(DATA begins)

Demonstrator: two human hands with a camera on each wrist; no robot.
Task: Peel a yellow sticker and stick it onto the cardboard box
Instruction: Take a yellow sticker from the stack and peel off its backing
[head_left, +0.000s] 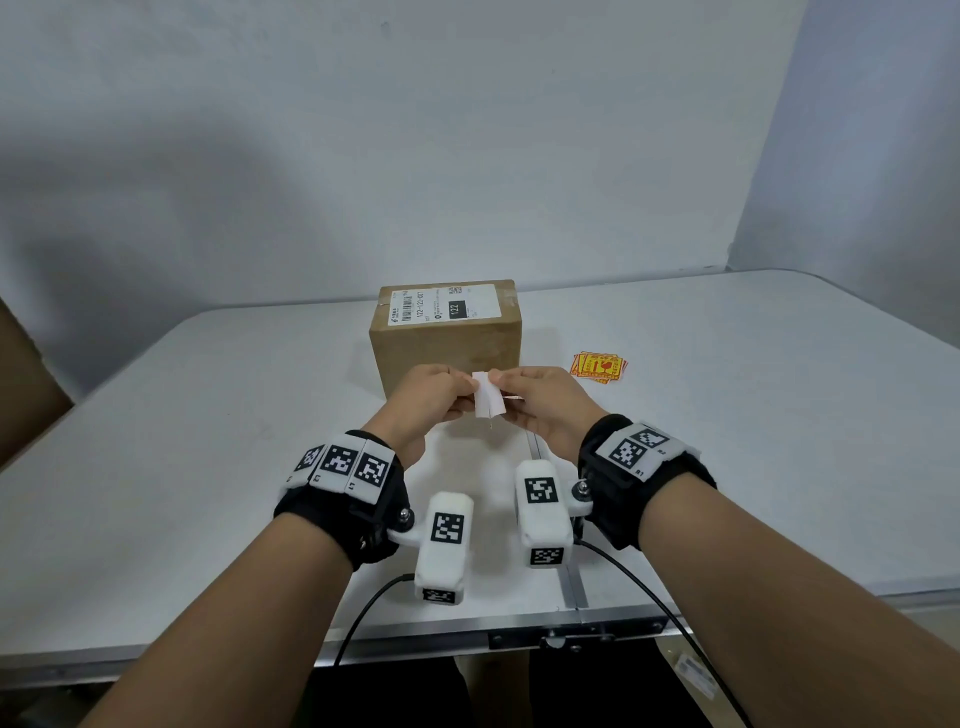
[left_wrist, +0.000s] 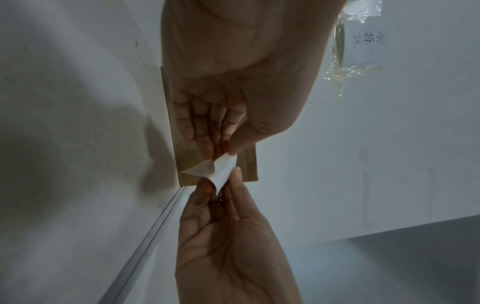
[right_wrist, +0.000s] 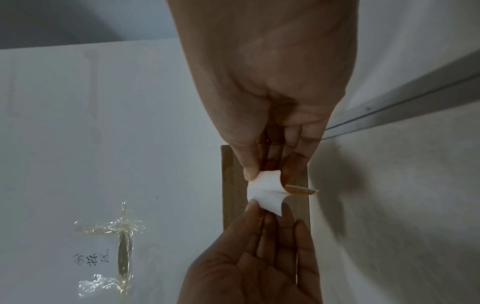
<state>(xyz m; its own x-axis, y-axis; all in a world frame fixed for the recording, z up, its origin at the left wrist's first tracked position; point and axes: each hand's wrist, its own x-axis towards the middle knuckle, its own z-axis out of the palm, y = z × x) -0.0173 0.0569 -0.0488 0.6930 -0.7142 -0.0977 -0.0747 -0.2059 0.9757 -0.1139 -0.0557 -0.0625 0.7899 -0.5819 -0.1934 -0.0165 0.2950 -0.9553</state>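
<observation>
Both hands hold one yellow sticker (right_wrist: 301, 189) just above the table, in front of the cardboard box (head_left: 447, 343). Its white backing (head_left: 488, 402) faces me and curls away; only a thin yellow strip shows in the right wrist view. My left hand (head_left: 467, 387) pinches a corner of the white backing (left_wrist: 223, 170) between thumb and fingers. My right hand (head_left: 500, 379) pinches the opposite end, beside the yellow strip. The left wrist view shows the left hand (left_wrist: 228, 153) above and the right hand (left_wrist: 226, 182) below. The right wrist view has the right hand (right_wrist: 265, 172) above the left hand (right_wrist: 262, 207).
A small stack of yellow and red stickers (head_left: 600, 366) lies on the white table (head_left: 727, 415) to the right of the box. The box carries a white shipping label (head_left: 447, 304) on top. A metal seam (head_left: 569, 577) crosses the table; its front edge is near me.
</observation>
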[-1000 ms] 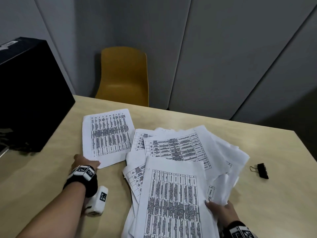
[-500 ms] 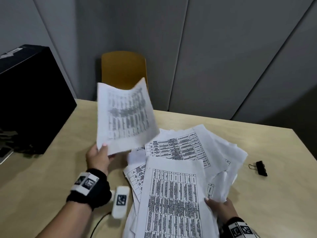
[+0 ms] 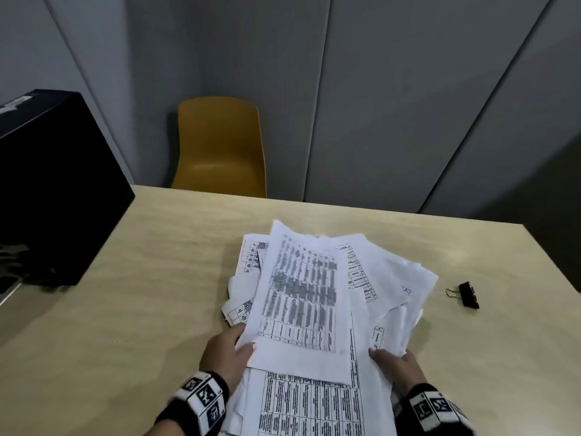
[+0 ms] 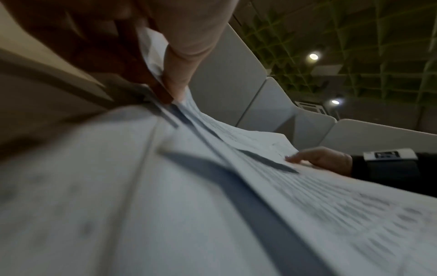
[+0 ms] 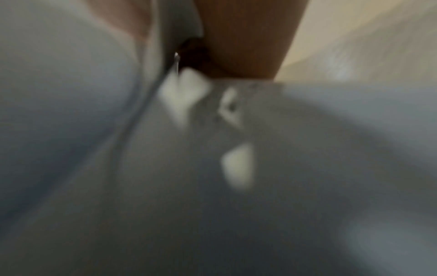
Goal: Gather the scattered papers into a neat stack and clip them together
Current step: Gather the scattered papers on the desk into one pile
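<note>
Left hand: your left hand (image 3: 227, 350) pinches the near left corner of a single white printed sheet (image 3: 301, 297), thumb on top and fingers under it — that lets you lay it flat on the heap without creasing it. The left wrist view shows the same pinch (image 4: 170, 82).

Right hand: your right hand (image 3: 396, 364) grips the near right edge of the loose heap of white printed papers (image 3: 390, 278), thumb on top. Judged from this, it anchors the heap so nothing slides as the new sheet lands.

Papers: they lie on the pale wooden table (image 3: 125, 309), in the middle and running to the near edge. They are all in one place, but fanned at different angles with corners sticking out far and right, so squaring is not yet done.

Clip: the small black binder clip (image 3: 468, 295) lies on the table to the right of the heap, apart from it and untouched — within easy reach of your right hand once the edges are even.

Surroundings: a mustard yellow plastic chair (image 3: 220, 146) stands behind the far edge; a black box (image 3: 56, 184) sits at the far left.

Hard to see: the sheet's print is smeared by blur. The right wrist view is almost all blur; only paper and part of a finger show. The near ends of the papers are cut off, and you cannot tell how many sheets lie underneath.
</note>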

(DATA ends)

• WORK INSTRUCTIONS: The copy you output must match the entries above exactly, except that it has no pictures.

• SOLUTION TO THE PROBLEM:
Demonstrator: two human hands with a camera on each wrist; no robot.
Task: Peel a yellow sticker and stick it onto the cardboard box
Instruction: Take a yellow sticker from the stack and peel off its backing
[head_left, +0.000s] 
[left_wrist, +0.000s] 
[right_wrist, +0.000s] 
<state>(xyz m; its own x-axis, y-axis; all in a world frame fixed for the recording, z up, its origin at the left wrist's first tracked position; point and axes: each hand's wrist, its own x-axis towards the middle knuckle, its own z-axis out of the palm, y = z × x) -0.0173 0.0569 -0.0488 0.6930 -0.7142 -0.0977 -0.0747 -0.2059 0.9757 -0.1139 -0.0557 -0.0625 0.7899 -0.5819 -0.1934 -0.0165 0.2950 -0.9553</state>
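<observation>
Both hands hold one yellow sticker (right_wrist: 301, 189) just above the table, in front of the cardboard box (head_left: 447, 343). Its white backing (head_left: 488, 402) faces me and curls away; only a thin yellow strip shows in the right wrist view. My left hand (head_left: 467, 387) pinches a corner of the white backing (left_wrist: 223, 170) between thumb and fingers. My right hand (head_left: 500, 379) pinches the opposite end, beside the yellow strip. The left wrist view shows the left hand (left_wrist: 228, 153) above and the right hand (left_wrist: 226, 182) below. The right wrist view has the right hand (right_wrist: 265, 172) above the left hand (right_wrist: 262, 207).
A small stack of yellow and red stickers (head_left: 600, 366) lies on the white table (head_left: 727, 415) to the right of the box. The box carries a white shipping label (head_left: 447, 304) on top. A metal seam (head_left: 569, 577) crosses the table; its front edge is near me.
</observation>
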[-1000 ms] 
[-500 ms] 
[+0 ms] 
[+0 ms] 
[+0 ms] 
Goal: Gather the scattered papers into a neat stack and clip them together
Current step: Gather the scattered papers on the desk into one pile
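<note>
Left hand: your left hand (image 3: 227, 350) pinches the near left corner of a single white printed sheet (image 3: 301, 297), thumb on top and fingers under it — that lets you lay it flat on the heap without creasing it. The left wrist view shows the same pinch (image 4: 170, 82).

Right hand: your right hand (image 3: 396, 364) grips the near right edge of the loose heap of white printed papers (image 3: 390, 278), thumb on top. Judged from this, it anchors the heap so nothing slides as the new sheet lands.

Papers: they lie on the pale wooden table (image 3: 125, 309), in the middle and running to the near edge. They are all in one place, but fanned at different angles with corners sticking out far and right, so squaring is not yet done.

Clip: the small black binder clip (image 3: 468, 295) lies on the table to the right of the heap, apart from it and untouched — within easy reach of your right hand once the edges are even.

Surroundings: a mustard yellow plastic chair (image 3: 220, 146) stands behind the far edge; a black box (image 3: 56, 184) sits at the far left.

Hard to see: the sheet's print is smeared by blur. The right wrist view is almost all blur; only paper and part of a finger show. The near ends of the papers are cut off, and you cannot tell how many sheets lie underneath.
</note>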

With the answer given, the exercise is closed.